The duration of the disease is between eighteen months and three years, although it has been known to persist for seven.
No curative measures have so far proved of any avail in the treatment of general paralysis.
Insanity Associated with Epilepsy.—The term “epileptic insanity,” which has for many years been in common use, is now regarded as a misnomer. There is in short no such disease as epileptic insanity. A brain, however, Epileptic Insanity. which is so unstable as to exhibit the sudden discharges of nervous energy which are known as epileptic seizures, is prone to be attacked by insanity also, but there is no form of mental disease exclusively associated with epilepsy. Many epileptics suffer from the disease for a lifetime and never exhibit symptoms of insanity. The majority of patients, however, who suffer from epilepsy are liable to exhibit certain mental symptoms which are regarded as characteristic of the disease. Some suffer from recurrent attacks of depression, ill-humour and irritability, which may readily pass into violence under provocation. Others are emotionally fervid in religious observances, though sadly deficient in the practice of the religious life. A third class are liable to attacks of semi-consciousness which may either follow upon or take the place of a seizure, and during these attacks actions are performed automatically and without consciousness on the part of the patient.
When epileptics do become insane the insanity is generally one of the forms of mania. Either the patient suffers from sudden furious attacks of excitement in which consciousness is entirely abolished, or the mania is of the type of the elevated stage of folie circulaire (manic-depressive insanity) and alternates with periods of deep depression. In the elevated period the patient shows exaggerated self-esteem, with passionate outbursts of anger, and periods of religious emotionalism. While in the stage of depression the patient is often actively suicidal.
Epileptic patients who suffer from recurrent attacks of delirious mania are liable to certain nervous symptoms which indicate that not only are the motor centres in the brain damaged, but that the motor tracts in the spinal cord are also affected. The gait becomes awkward and laboured, the feet being lifted high off the ground and the legs thrown forward with a jerk.
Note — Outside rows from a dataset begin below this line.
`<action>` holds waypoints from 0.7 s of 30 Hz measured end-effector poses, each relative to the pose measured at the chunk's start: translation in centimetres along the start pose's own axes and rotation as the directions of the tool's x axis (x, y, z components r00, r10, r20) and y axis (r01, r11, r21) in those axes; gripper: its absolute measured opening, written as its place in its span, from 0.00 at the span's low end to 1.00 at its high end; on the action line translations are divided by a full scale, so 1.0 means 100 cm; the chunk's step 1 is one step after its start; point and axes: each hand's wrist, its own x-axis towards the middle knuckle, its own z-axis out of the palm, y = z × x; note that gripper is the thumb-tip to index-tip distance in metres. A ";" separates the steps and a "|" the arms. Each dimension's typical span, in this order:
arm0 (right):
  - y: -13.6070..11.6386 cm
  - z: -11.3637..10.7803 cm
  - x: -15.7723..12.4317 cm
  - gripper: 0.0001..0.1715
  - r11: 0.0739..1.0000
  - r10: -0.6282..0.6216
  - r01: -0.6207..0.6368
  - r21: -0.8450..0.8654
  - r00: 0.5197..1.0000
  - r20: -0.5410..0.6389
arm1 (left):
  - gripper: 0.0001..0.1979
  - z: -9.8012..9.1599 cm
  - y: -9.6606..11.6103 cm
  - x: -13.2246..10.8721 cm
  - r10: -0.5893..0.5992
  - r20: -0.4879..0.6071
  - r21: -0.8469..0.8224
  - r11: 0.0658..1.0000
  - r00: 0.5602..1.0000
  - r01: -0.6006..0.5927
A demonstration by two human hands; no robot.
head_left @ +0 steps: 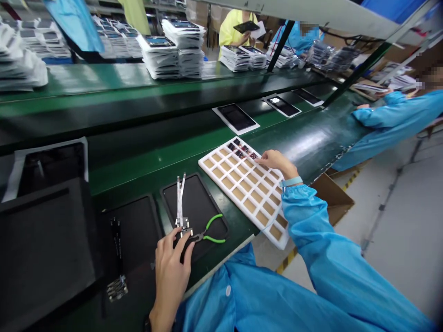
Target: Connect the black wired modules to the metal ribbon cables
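Counter (313, 133) — green, with floor (408, 198) beyond its near edge. White tray (242, 203), divided into cells, lies on it at a slant, one near corner jutting past the edge. Judged risk: the right sleeve (318, 226) pressing or dragging on that overhang could tip or slide the tray and spill the cells.

Black tray (199, 191) sits flat on the counter, left of the white one. Right hand (277, 162): fingers partly bent, tips at the far end of the white tray; cannot tell whether anything is pinched. Left hand (173, 265): fingers loosely curved, tips on flat parts (185, 225) at the black tray; contact shows, a firm grip cannot be confirmed.

Pliers (200, 237), green-handled, lie in the black tray, metal nose just beside the left fingertips. Possible fault: a nudge drives the nose into the flat parts and scratches them.

Wristband (291, 181) on the right wrist; what looks like a thin cord crosses the white tray's near end — a snag risk if pulled sharply.

White strips (179, 198) extend from the flat parts, probably easy to crease under pressure.

Dark pieces (245, 149) occupy several far cells; a careless fingertip could dislodge one.
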 end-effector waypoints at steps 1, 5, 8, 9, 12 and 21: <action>-0.001 0.003 0.001 0.18 1.000 0.011 -0.011 0.001 1.000 -0.003 | 0.11 0.000 0.000 0.000 0.001 0.000 -0.005 1.000 1.000 -0.001; -0.004 0.012 0.004 0.11 0.998 0.037 -0.036 0.054 0.999 -0.026 | 0.11 0.001 -0.002 -0.001 0.005 -0.007 -0.010 1.000 1.000 -0.005; -0.003 0.016 0.001 0.06 0.989 0.017 -0.010 0.149 0.999 -0.048 | 0.10 0.002 -0.002 -0.001 0.006 -0.018 -0.008 1.000 1.000 -0.006; -0.003 0.016 -0.001 0.04 0.982 0.008 0.002 0.188 0.999 -0.051 | 0.10 0.002 -0.002 -0.001 0.008 -0.023 -0.008 1.000 1.000 -0.008; 0.000 0.013 -0.006 0.03 0.947 -0.014 0.033 0.319 0.998 -0.061 | 0.10 0.002 -0.001 0.000 0.019 -0.036 -0.002 1.000 0.999 -0.019; 0.010 -0.022 -0.017 0.12 0.812 -0.012 0.098 0.576 0.989 -0.151 | 0.09 0.001 -0.001 0.001 0.016 -0.040 -0.031 0.999 0.999 -0.017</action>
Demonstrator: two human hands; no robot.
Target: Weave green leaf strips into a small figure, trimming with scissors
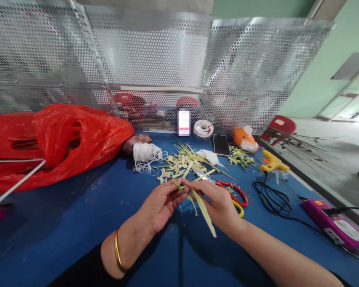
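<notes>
My left hand (163, 203) and my right hand (218, 201) meet above the blue table, fingertips pinched close together. Between them is a pale green leaf strip (204, 213), whose broad end hangs down below my right fingers. A small green folded bit of it shows at my left fingertips. Just beyond my hands lies a pile of cut leaf pieces (182, 161) with long thin blades. Scissors (231, 191) with red and yellow handles rest beside my right hand, partly hidden behind it. The exact grip of the fingers is partly covered.
A red plastic bag (86, 139) fills the left side, near a spool of white string (146, 153). Behind stand a lit phone (184, 121) and a tape roll (203, 128). At right are a dark phone (221, 145), a yellow glue gun (272, 161) and a purple power strip (335, 225).
</notes>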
The tendon reflexes are at the same time exaggerated. These symptoms indicate descending degeneration of the motor tracts of the cord.
If the mental attacks partake of the character of elevation or depression the mental functions suffer more than the motor. These patients, in course of time, become delusional, enfeebled and childish, and in some cases the enfeeblement ends in complete dementia of a very degraded type.